As well as opening a bank account for the Black Panther, Coluna also kept an eye on the fledgling’s finances until he found his feet and started a family. As well as forming a solid alliance off the pitch, they were hugely successful partners on it, combining to great effect as Benfica defended their European crown in 1962.

Facing them in the final in Amsterdam that year were the mighty Real Madrid, who had already won the trophy five times. After a first-half Ferenc Puskas hat-trick had given the Spaniards a 3-2 lead at the interval, Coluna struck early in the second half to level the scores. It was then that Eusebio took over.

When Benfica were awarded a penalty with 28 minutes remaining, Coluna collected the ball and readied himself to take it, at which point Eusebio stepped up and politely enquired: “Mr Coluna, may I take the penalty?” Perhaps impressed at his younger team-mate’s courtesy, Coluna stood aside and looked on as the rising star held his nerve to put Benfica in the lead for the first time. Moments later Eusebio scored again to set the seal on a famous 5-3 win.

Eusebio had one more request to make of Coluna before they left the pitch that night.
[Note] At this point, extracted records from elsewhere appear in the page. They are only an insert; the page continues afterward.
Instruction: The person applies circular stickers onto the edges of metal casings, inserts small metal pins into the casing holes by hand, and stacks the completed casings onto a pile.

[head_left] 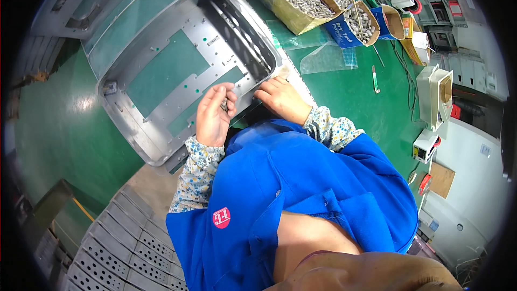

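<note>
Blue jacket seen nearest, lower ctr. Gray metal housing set upper L of frame; work judged unfinished, as some holes look unfilled; amt done can't be told. Small metal parts held in curled L hand; R hand laid at housing rim, fingers bent, contents hidden. Divided carton, top ctr, filled w/ metal pins; blue box, upper R, w/ metal sleeves.

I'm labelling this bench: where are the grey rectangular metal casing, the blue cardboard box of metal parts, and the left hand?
Grey rectangular metal casing [133, 126], head view: inner lower-left wall.
Blue cardboard box of metal parts [341, 31], head view: front wall.
Left hand [213, 112], head view: its middle.
</note>
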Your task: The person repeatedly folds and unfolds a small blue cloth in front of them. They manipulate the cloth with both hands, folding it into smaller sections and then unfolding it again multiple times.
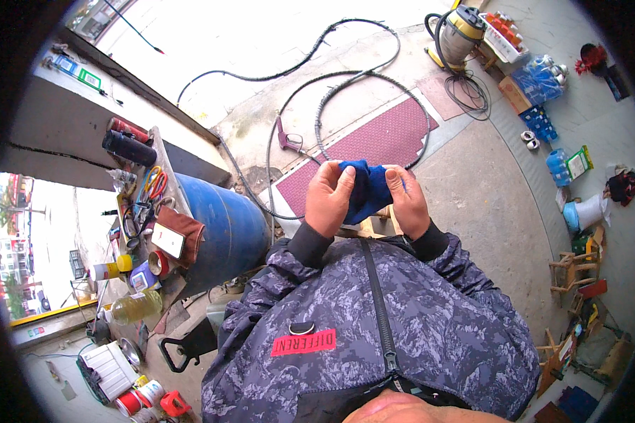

Too shy to summon up the courage to ask his hero Alfredo Di Stefano for his shirt, the two-goal hero implored Coluna to approach him. When the prized garment eventually came his way, Eusebio kept it with him throughout the evening’s celebrations, and still regards it as one of the greatest trophies he collected during his amazing career.

Today Europe, tomorrow the world
Together Eusebio and team captain Coluna would contest three more European Cup finals with Benfica – failing to win any of them – and form the basis of the great Portugal side that thrilled the crowds at the 1966 FIFA World Cup England™.

With national team captain Germano on the bench, it was Coluna who skippered the side at the world finals. His poise and precision in midfield would help the Black Panther finish the tournament as the leading goalscorer and take the team to third place, which remains Portugal’s best-ever FIFA World Cup finals performance.

Returning from England, Coluna would play for three more years at Benfica before leaving at the end of 1969/70 season for French club Lyon. He made an emotional return to Estadio da Luz in December 1970 for a tribute match against a star-studded world XI featuring the likes of Johan Cruyff and Bobby Moore.

After making a farewell 15-minute appearance in the red jersey, Coluna left the pitch to a rousing ovation. And such was his love for Benfica that he then decided against making his scheduled appearance for the world side, preferring to sit on the sidelines for the rest of the game than run out against the team closest to his heart.

A devoted, dexterous and highly respected servant for club and country, it was not for nothing that the tree-climbing kid from Mozambique became known as O Monstro Sagrado (The Sacred Beast) to Benfica fans, O Didi Europeu to Brazilian football writers, and, memorably, as Mr Coluna to the one and only Eusebio.